**EXERCISE OBJECTIVE**
Retype the whole listing below exactly, keeping every picture out of it.
*** THE DATA ***
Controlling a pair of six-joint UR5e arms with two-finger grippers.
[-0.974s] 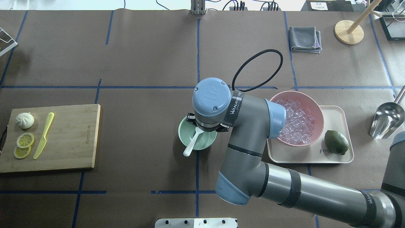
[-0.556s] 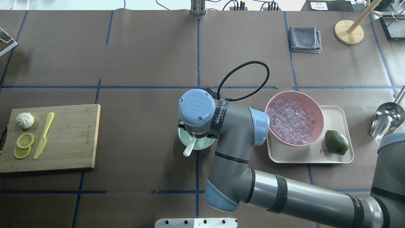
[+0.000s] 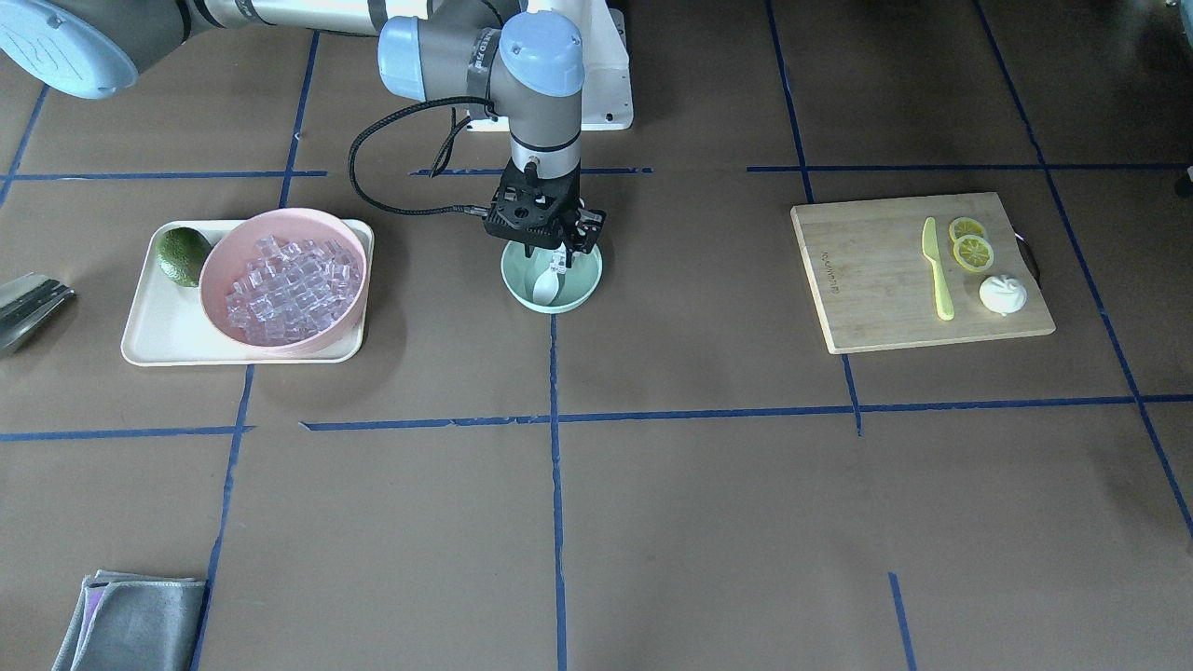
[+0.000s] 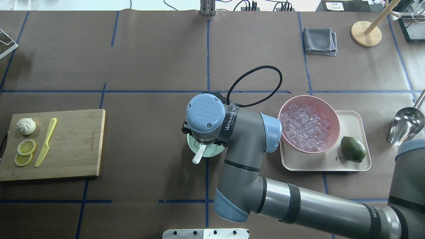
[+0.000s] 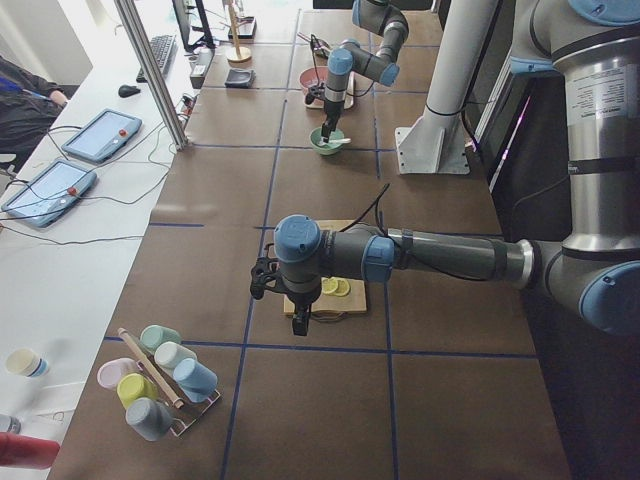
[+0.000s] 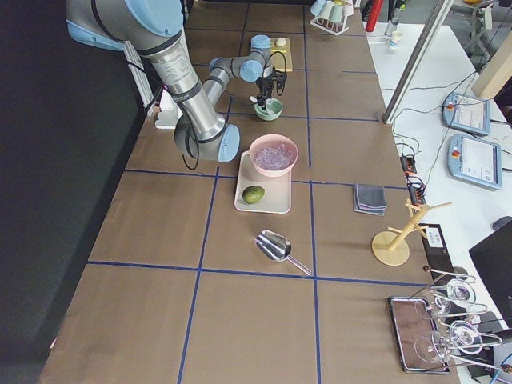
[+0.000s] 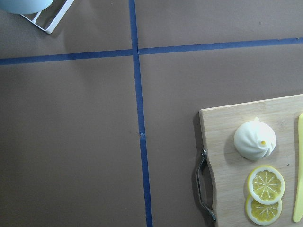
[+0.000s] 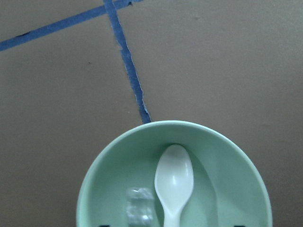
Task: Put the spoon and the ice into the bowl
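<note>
The mint-green bowl (image 3: 578, 280) stands mid-table and also shows in the overhead view (image 4: 211, 152). The white spoon (image 8: 174, 179) lies in it, scoop down and handle leaning over the near rim (image 4: 198, 156). One clear ice cube (image 8: 139, 212) sits in the bowl beside the scoop. More ice (image 4: 305, 127) fills the pink bowl (image 3: 289, 349). My right gripper (image 3: 550, 253) hangs just above the green bowl, open and empty; my wrist hides it in the overhead view. My left gripper (image 5: 300, 318) hovers by the cutting board's end; I cannot tell whether it is open.
The pink bowl and a lime (image 4: 353, 149) sit on a cream tray (image 4: 332, 164). A metal scoop (image 4: 405, 126) lies at the right edge. A cutting board (image 4: 69, 142) at left holds a yellow knife (image 4: 45, 142), lemon slices and a bun. A grey cloth (image 4: 320, 40) lies at the back.
My right arm has moved left, from partly over the pink bowl to directly over the green bowl, then stopped. The spoon has stayed in the bowl.
</note>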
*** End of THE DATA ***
**EXERCISE SOLUTION**
Controlling a pair of six-joint UR5e arms with two-finger grippers.
[-0.974s] 
[-0.556s] 
[+0.000s] 
[+0.000s] 
[+0.000s] 
[+0.000s] 
[+0.000s] 
[+0.000s] 
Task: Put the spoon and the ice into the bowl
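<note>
The mint-green bowl (image 3: 578, 280) stands mid-table and also shows in the overhead view (image 4: 211, 152). The white spoon (image 8: 174, 179) lies in it, scoop down and handle leaning over the near rim (image 4: 198, 156). One clear ice cube (image 8: 139, 212) sits in the bowl beside the scoop. More ice (image 4: 305, 127) fills the pink bowl (image 3: 289, 349). My right gripper (image 3: 550, 253) hangs just above the green bowl, open and empty; my wrist hides it in the overhead view. My left gripper (image 5: 300, 318) hovers by the cutting board's end; I cannot tell whether it is open.
The pink bowl and a lime (image 4: 353, 149) sit on a cream tray (image 4: 332, 164). A metal scoop (image 4: 405, 126) lies at the right edge. A cutting board (image 4: 69, 142) at left holds a yellow knife (image 4: 45, 142), lemon slices and a bun. A grey cloth (image 4: 320, 40) lies at the back.
My right arm has moved left, from partly over the pink bowl to directly over the green bowl, then stopped. The spoon has stayed in the bowl.
</note>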

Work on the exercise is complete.